Мироха аж подпрыгнул.
– Погоди, у каких красных? Мне его велено как раз таки к белым отвести! – воскликнул он. И отдал команду: – Ребя! Хватай батьку! Его другие люди… Это… оплатили!
Иваныч усмехнулся. Тем временем кто-то уже начал рыться по всей хате, поднимать самые завалящие бумажки, пролистывать книжки. Очевидно, отыскивая что-то важное.
А Мироха и Сероштан направили пистолеты друг на друга. И, чуть ли не рыча, схлестнулись.
– Ша! – вопил Сероштан. – Мы отводим его к красным!
– Дудки! – показывал ему кукиш Мироха. – К белым.
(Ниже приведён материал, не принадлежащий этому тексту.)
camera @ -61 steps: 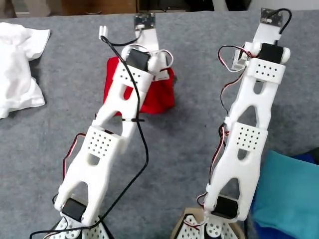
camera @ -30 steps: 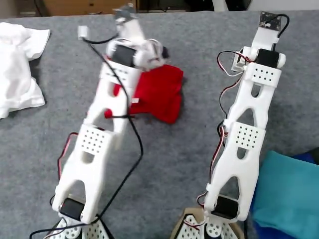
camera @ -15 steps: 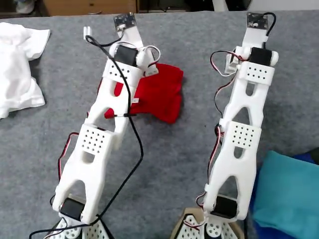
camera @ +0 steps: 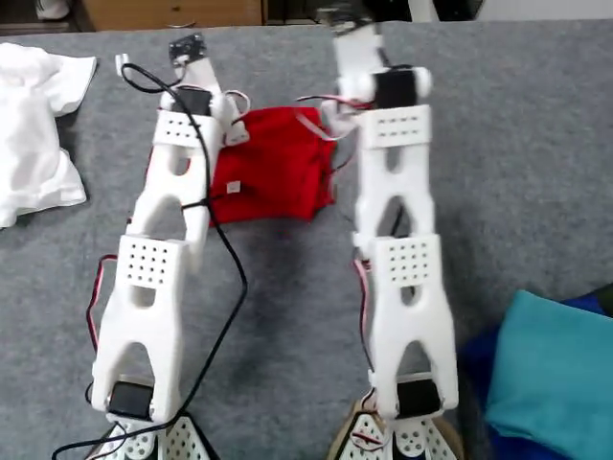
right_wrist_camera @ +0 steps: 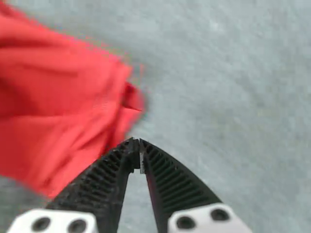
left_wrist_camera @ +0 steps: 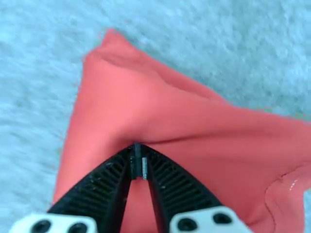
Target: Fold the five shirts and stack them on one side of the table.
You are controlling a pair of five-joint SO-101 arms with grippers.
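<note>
Grey felt-like worktop (camera: 287, 335) carries both arms, their bases at the bottom edge. At lower right a folded teal shirt (camera: 556, 374) lies on a dark blue cloth (camera: 471, 369), just beside the right arm (camera: 402, 278). A black cable (camera: 230, 278) loops along the left arm (camera: 144, 287).

Between the two wrists, upper centre, lies the red shirt (camera: 278, 177). It is folded to a rough rectangle, its long axis running left to right, with a small white tag showing near its left side.

Left tool (left_wrist_camera: 137, 165) is closed, its tips pinching a crease of the red cloth. Right tool (right_wrist_camera: 139, 154) is closed on nothing, its tips over bare worktop just beside the shirt's edge.

Farther off, at upper left, a crumpled white shirt (camera: 34, 134) sits well apart.
</note>
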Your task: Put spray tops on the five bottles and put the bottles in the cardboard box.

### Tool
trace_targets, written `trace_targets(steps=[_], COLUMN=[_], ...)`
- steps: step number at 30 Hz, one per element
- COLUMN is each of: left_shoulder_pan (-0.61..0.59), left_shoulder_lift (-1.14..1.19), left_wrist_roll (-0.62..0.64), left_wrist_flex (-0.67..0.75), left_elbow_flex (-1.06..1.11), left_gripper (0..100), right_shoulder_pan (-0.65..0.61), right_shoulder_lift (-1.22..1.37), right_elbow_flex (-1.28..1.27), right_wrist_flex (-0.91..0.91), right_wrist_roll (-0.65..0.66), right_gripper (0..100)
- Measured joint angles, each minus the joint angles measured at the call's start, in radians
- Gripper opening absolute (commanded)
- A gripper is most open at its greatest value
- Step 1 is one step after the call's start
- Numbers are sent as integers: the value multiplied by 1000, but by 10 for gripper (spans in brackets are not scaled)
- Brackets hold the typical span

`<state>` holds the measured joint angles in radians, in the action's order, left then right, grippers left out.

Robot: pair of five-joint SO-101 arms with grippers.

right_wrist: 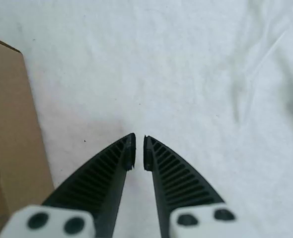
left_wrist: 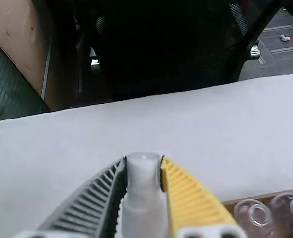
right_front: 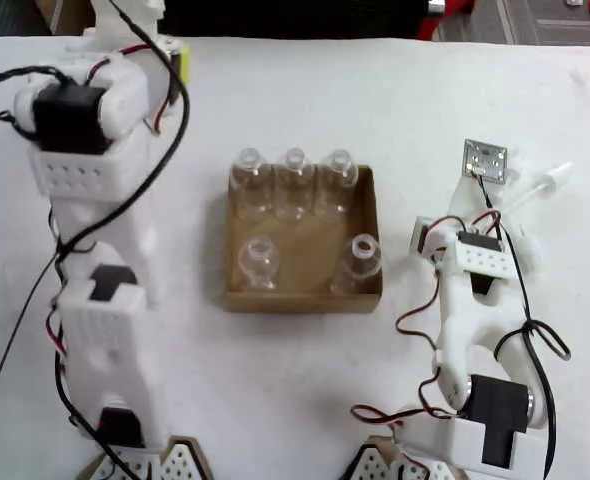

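A cardboard box [right_front: 367, 292] sits mid-table and holds five clear bottles without tops: three along its far side [right_front: 294, 180] and two on the near side [right_front: 258, 262]. My left gripper [left_wrist: 144, 166] is shut on a white spray top [left_wrist: 142, 198], held up over the table's far left; its yellow finger [right_front: 179, 62] pokes out past the arm. Two bottle mouths [left_wrist: 256, 214] and the box rim [left_wrist: 285, 194] lie off to one side of it. My right gripper [right_wrist: 139, 151] hangs shut and empty over bare white table beside the box wall [right_wrist: 7, 129].
Another white spray top with a thin tube [right_front: 543, 186] lies on the table just right of the right arm [right_front: 475, 262]. The table's far edge [left_wrist: 151, 101] runs close beyond the left gripper, with dark floor behind. Loose cables trail around both arms.
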<state>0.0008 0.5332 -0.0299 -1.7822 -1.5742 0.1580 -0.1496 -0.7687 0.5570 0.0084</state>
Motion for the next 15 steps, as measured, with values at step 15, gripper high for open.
trace_targets(steps=[15], left_shoulder_pan=[180], left_shoulder_lift=[-520], left_wrist_roll=[6], left_wrist_flex=[0], left_elbow_flex=[578], left_gripper=[21], right_shoulder_pan=[0], right_shoulder_lift=[0], right_elbow_flex=[0], right_wrist_flex=[0], right_wrist_roll=[0], right_gripper=[16])
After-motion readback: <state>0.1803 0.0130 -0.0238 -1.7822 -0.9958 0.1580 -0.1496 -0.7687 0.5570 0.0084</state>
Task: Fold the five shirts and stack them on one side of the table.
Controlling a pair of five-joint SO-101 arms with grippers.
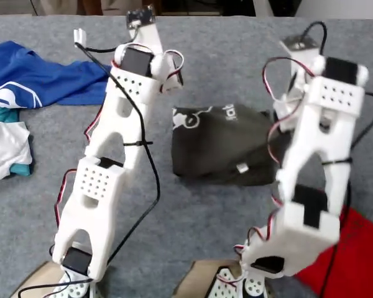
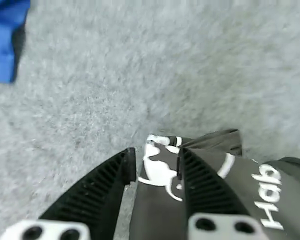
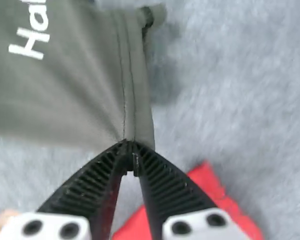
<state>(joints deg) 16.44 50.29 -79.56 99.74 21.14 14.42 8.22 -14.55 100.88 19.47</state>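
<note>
A black shirt (image 1: pixel 224 146) with white print lies folded in the middle of the grey table. My left gripper (image 2: pixel 157 155) is open, its fingers astride the shirt's printed far-left corner (image 2: pixel 160 175); in the high view this gripper (image 1: pixel 174 77) hangs just beyond that corner. My right gripper (image 3: pixel 131 147) is shut on the black shirt (image 3: pixel 65 90), pinching its seamed edge on the right side. A red shirt (image 1: pixel 354 254) lies at the near right, close under the right gripper (image 3: pixel 205 187).
A blue shirt (image 1: pixel 37 74) is spread at the far left, its edge in the left wrist view (image 2: pixel 5 35). White and teal shirts (image 1: pixel 6 146) are bunched at the left edge. Bare grey table (image 1: pixel 193 211) lies in front of the black shirt.
</note>
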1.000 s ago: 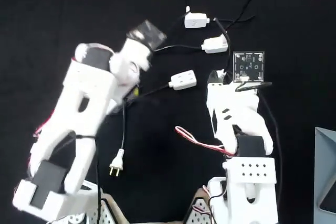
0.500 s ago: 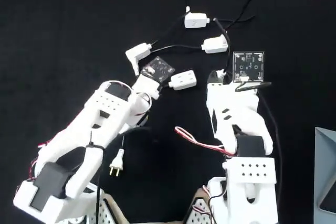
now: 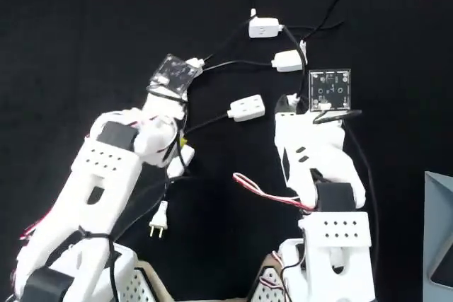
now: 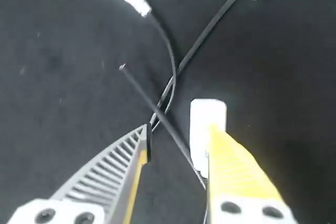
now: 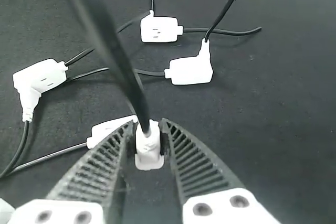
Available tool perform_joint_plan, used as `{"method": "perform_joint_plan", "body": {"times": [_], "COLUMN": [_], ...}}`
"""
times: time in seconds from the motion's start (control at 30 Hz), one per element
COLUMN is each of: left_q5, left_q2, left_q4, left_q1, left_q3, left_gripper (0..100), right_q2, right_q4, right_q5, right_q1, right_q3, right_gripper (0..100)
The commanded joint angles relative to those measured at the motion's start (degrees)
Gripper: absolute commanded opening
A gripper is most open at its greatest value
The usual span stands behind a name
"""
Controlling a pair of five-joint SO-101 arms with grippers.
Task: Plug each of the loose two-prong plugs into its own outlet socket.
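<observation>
The right gripper (image 5: 147, 124) pinches a small white held plug (image 5: 148, 153) at lower centre of the right wrist view. Its two pale, ribbed plastic fingers press against the plug's sides, and a thick, smooth black cable (image 5: 100, 30) rises from it toward the upper left. The prongs are hidden. Just left of the fingers lies the nearest socket (image 5: 107, 128), a glossy rounded white block on the matte black cloth (image 5: 273, 129). A slotted socket (image 5: 157, 29) shows its two slots at upper centre.

In the left wrist view, the left gripper (image 4: 178, 130) stands spread at the bottom of the frame, one finger grey and ribbed, the other yellow. A white block (image 4: 206, 116) lies just beside the yellow finger; whether it is a plug or a socket cannot be told. Thin cables (image 4: 172, 77) cross above it.

In the high view, a loose plug (image 3: 158, 221) with two bare prongs lies unplugged at lower left of centre.

The step in hand appears to be carrying the held plug to a socket. The next move would call for lining its prongs up with the slots, then a straight push. The socket would likely need steadying, since such light blocks can slide on cloth.
</observation>
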Motion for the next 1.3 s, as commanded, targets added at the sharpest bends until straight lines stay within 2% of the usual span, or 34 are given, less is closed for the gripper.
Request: {"method": "perform_joint_plan", "body": {"times": [0.0, 0.13, 0.23, 0.43, 0.6, 0.83, 0.9, 1.07, 1.27], "left_q5": [0.6, 0.6, 0.5, 0.5, 0.5, 1.1, 2.1, 7.5, 7.6], "left_q2": [-2.5, -2.5, -2.5, -3.1, -3.2, -3.3, -4.7, -14.9, -32.9], "left_q4": [-5.9, -15.3, -18.5, -17.9, -13.0, -6.7, -2.8, 4.1, 3.8], "left_q1": [-2.7, -2.9, -0.7, 6.3, 10.9, 1.1, -1.0, -8.4, -22.4], "left_q3": [4.6, 12.5, 17.3, 19.5, 17.3, 11.7, 10.6, 11.8, 20.1], "left_gripper": [17, 13, 15, 16, 15, 15, 15, 15, 16], "right_q2": [-0.2, -0.2, -0.2, -0.2, -0.2, -0.2, -0.2, -0.2, 2.6], "right_q4": [-1.1, -1.1, -1.1, -1.1, -1.1, -0.5, 2.4, 13.5, 14.2], "right_q5": [-0.4, -0.4, -0.4, -0.4, -0.4, -0.2, 3.1, 5.4, 5.3], "right_q1": [-1.0, -1.0, -1.0, -1.0, -1.0, -1.1, -2.3, -12.2, -24.0], "right_q3": [-0.7, -0.7, -0.7, -0.7, -0.7, -0.9, -2.0, -6.1, -6.3], "right_gripper": [1.2, 1.2, 1.2, 1.2, 1.2, 1.2, 1.2, 1.2, 1.1]}}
Там батьку люди ждут. Для разговору.
– Да пошел ты…
– Нет, друг, пошел ты!
– Да скажите же ему! – ища поддержки, обратился Сероштан к повстанцам. Те не знали, как реагировать.
Приземистый Сероштан толкнул долговязого Мироху. Но стрелять они пока не решались. Дружба, видать, все-таки…
И это послужило сигналом. Ребята, что заняли разные позиции – кто за Мирохиных белых, кто за Сероштановых красных, устроили отчаянную потасовку. Батька не пытался воспользоваться этим и убежать – и лишь с усмешкой смотрел на то, как не могут его поделить. Оставшиеся верные батьке люди, которых, надо сказать, все-таки оказалось изрядное количество, попытались отбить его. Что им не удалось: объединившись, спорщики дружно всех их постреляли. Хотя, казалось бы, во скольких боях вместе были, сколько вместе перетерпели. А нет…
Неприметный человек в неприметной одежде, перешагнув через труп бойца, остановил побоище. Да, собственно, и убивать-то уже особо некого было. Тем более что люди, которых и на гулянке-то видно не было, еще более новые, незнакомые, как-то незаметно просочились в штаб-хату во время разбирательства. Рассредоточились – и взяли всех на мушку.
– Спокойно теперь, – встав напротив батьки, заговорил их руководитель. – Угомонились? Что там кому велели – не важно. Сейчас уважаемый бандит идет со мной. Только вот одна загвоздка… Сам скажешь, где твои бумаги, – или меня будешь задерживать, а, батька?
Иваныч поправил очки и отвернулся. Бывшие его люди, которых теперь держали на прицеле какие-то неведомые деятели, были не согласны с таким положением вещей. Все-таки сам же батька приучил их быть свободными и не признавать никакой чужой власти. Доприучался. И теперь они шумно потребовали у него отдать бумаги. Чтобы не угнетало чужое оружие, наведенное на них.